Les inspections qu’elle met en œuvre représentent une part emblématique des modalités de contrôle. Les inspecteurs de l’ASN peuvent contrôler toutes les installations nucléaires de base, les activités de transports, les entrepôts. Leur champ de contrôle est l’un des plus diversifié. En 2008, 740 inspections ont été effectuées, dont 198 inopinées.
Malgré tout le crédit de l’ASN, des incidents, voire des accidents, classés d’après l’échelle de gravité INES, sont survenus sur des centrales françaises. Le 17 octobre 1969, la centrale de Saint–Laurent–des–Eaux a connu un accident classé niveau 4 sur 7 selon l’échelle INES. Onze ans plus tard, un accident de même envergure s’est produit dans la même centrale. Cette centrale est toujours en activité mais la technologie graphite-gaz qui était utilisée à l’époque a été abandonnée au début des années 1990. Depuis, la France n’aura connu que des incidents de niveau 1 ou 2.

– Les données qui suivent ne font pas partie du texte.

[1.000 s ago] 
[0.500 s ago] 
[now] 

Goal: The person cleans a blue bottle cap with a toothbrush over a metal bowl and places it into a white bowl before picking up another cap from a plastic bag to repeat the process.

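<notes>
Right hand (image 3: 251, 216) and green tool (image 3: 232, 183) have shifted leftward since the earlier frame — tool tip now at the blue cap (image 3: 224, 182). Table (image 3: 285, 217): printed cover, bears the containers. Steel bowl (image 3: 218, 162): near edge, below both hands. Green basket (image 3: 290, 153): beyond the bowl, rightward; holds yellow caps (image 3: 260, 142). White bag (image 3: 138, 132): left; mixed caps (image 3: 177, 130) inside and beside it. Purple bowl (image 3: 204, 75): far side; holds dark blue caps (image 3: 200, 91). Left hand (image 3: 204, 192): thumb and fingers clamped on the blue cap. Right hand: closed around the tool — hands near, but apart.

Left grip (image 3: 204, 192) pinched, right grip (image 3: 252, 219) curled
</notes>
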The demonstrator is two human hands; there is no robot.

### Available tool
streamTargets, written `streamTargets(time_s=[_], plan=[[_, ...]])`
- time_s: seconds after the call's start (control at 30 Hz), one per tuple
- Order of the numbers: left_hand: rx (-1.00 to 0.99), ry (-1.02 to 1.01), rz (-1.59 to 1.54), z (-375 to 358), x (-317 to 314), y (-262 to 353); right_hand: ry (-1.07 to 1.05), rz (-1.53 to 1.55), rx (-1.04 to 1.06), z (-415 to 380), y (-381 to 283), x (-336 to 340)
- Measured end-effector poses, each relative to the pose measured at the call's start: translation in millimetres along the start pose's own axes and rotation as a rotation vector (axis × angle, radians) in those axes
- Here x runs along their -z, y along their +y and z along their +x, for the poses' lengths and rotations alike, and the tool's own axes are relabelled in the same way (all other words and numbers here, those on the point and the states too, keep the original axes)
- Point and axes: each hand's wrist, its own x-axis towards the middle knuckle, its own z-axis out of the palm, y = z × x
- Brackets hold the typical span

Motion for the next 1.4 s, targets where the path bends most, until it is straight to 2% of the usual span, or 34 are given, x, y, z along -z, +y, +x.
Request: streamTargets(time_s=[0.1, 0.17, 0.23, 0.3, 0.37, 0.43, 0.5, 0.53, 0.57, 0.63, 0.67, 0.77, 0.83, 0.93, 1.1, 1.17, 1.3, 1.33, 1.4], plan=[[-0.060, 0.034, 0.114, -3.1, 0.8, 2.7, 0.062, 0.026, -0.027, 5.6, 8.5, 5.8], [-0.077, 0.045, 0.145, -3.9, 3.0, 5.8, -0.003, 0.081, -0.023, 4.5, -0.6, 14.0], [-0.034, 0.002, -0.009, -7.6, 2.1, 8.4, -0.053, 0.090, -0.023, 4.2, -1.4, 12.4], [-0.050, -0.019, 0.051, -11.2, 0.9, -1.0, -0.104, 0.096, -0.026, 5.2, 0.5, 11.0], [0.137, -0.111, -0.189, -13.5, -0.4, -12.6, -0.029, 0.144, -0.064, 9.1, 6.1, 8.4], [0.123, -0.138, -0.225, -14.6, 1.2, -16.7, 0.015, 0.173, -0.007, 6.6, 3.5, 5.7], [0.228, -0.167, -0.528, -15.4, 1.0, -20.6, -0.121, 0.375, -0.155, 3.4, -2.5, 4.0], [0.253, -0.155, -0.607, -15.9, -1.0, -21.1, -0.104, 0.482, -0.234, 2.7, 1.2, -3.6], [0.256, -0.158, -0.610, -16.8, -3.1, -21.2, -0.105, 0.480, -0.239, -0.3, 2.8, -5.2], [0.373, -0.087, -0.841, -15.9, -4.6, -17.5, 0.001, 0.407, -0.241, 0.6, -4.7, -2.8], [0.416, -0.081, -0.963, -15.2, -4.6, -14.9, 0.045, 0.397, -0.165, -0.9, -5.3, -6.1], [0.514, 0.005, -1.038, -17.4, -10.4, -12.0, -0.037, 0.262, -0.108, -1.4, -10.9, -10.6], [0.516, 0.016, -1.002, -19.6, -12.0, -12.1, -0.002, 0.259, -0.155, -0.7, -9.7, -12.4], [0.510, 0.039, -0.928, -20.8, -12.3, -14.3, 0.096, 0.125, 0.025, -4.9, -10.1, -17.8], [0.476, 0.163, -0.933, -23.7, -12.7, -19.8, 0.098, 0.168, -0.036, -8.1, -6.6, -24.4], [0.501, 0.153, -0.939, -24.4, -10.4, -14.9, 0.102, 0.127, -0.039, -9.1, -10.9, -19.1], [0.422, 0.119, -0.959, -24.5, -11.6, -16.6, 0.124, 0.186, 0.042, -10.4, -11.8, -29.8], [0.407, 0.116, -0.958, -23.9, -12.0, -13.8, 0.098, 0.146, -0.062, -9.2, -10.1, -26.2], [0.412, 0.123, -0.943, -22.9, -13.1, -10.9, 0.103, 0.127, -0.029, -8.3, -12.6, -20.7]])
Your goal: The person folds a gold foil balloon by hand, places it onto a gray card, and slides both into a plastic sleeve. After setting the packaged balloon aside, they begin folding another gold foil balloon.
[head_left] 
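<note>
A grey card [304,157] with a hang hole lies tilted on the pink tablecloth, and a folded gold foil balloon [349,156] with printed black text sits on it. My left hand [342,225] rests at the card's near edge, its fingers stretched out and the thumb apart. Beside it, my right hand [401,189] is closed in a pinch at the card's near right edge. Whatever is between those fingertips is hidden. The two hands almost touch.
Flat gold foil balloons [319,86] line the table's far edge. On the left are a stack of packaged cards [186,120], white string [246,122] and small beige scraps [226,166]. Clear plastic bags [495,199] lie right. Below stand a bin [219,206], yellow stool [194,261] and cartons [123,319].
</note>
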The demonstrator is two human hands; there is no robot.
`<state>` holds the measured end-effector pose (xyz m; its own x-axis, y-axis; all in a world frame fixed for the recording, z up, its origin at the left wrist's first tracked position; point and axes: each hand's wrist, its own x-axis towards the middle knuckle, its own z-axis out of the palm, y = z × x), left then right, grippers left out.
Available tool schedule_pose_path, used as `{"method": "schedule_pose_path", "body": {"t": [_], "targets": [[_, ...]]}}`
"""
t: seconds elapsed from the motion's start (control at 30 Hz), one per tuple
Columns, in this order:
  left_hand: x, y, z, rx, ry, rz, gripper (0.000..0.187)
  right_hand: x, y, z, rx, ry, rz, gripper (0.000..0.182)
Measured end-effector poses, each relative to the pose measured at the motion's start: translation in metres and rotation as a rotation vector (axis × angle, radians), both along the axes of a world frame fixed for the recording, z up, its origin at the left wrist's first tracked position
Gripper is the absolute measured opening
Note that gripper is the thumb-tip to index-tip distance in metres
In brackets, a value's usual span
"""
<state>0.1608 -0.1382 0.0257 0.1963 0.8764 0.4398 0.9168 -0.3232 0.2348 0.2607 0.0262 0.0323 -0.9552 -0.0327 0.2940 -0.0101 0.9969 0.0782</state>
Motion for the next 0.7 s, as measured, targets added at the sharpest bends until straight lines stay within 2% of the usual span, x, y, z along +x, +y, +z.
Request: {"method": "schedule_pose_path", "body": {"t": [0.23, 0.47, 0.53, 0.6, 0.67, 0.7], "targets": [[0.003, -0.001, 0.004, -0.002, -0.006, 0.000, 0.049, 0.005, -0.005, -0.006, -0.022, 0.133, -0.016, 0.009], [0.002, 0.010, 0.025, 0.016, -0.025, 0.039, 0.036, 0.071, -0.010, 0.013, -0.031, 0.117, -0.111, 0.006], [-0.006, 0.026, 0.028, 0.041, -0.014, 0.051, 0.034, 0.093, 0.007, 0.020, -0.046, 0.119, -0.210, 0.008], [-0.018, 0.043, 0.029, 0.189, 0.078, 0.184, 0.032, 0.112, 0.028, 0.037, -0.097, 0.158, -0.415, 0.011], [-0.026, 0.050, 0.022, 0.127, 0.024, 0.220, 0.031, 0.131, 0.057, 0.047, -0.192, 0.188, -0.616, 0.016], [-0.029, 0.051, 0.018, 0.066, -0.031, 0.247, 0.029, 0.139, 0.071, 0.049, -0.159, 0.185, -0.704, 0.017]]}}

En route vers une harmonisation à l’européenne
L’ASN participe activement à l’élaboration et à l’harmonisation du droit communautaire concernant les principes et les normes en matière de sûreté nucléaire. En effet, une coopération à l’échelle européenne est incontournable. En cas d’accident grave les conséquences seraient nécessairement transfrontalières. Le drame survenu à Tchernobyl en 1986 en est un exemple criant.
Chaque État membre de l’Union européenne a donc sa propre autorité de sûreté, et toutes entretiennent une coopération constante en vue d’unifier les normes de sécurité. Le but est véritablement d’instaurer une approche commune et de partager un principe fondamental : la sûreté nucléaire est la priorité.
Les discussions interétatiques et le partage de connaissances sont un moteur important dans la recherche d’une action toujours plus efficace. C’est pourquoi dés 1957 a été signé le traité EURATOM, imposant que des normes de bases protectrices des dangers résultants des radiations soient instituées par la Communauté.
La Commission va donc élaborer des directives relatives à la radioprotection que les États membres ont l’obligation de transposer et appliquer en droit interne. Par ailleurs, en 2009, une directive du Conseil chercha à rendre juridiquement contraignants les principes internationaux de sûreté nucléaire posés par l’AIEA (Agence internationale de l’énergie atomique).
Un système communautaire véritablement efficace ?
Outre les « accidents » français et ukrainiens évoqués précédemment, l’Union n’aura connu que des « incidents » nucléaires, en Allemagne, Espagne, Hongrie, Suède, Slovénie et Belgique. Libre à chacun d’estimer l’importance de ces événements. Un point de comparaison peut cependant être apporté : les Etats-Unis ont connu depuis les années 1960 dix accidents ou incidents nucléaires, contre quinze pour l’Europe.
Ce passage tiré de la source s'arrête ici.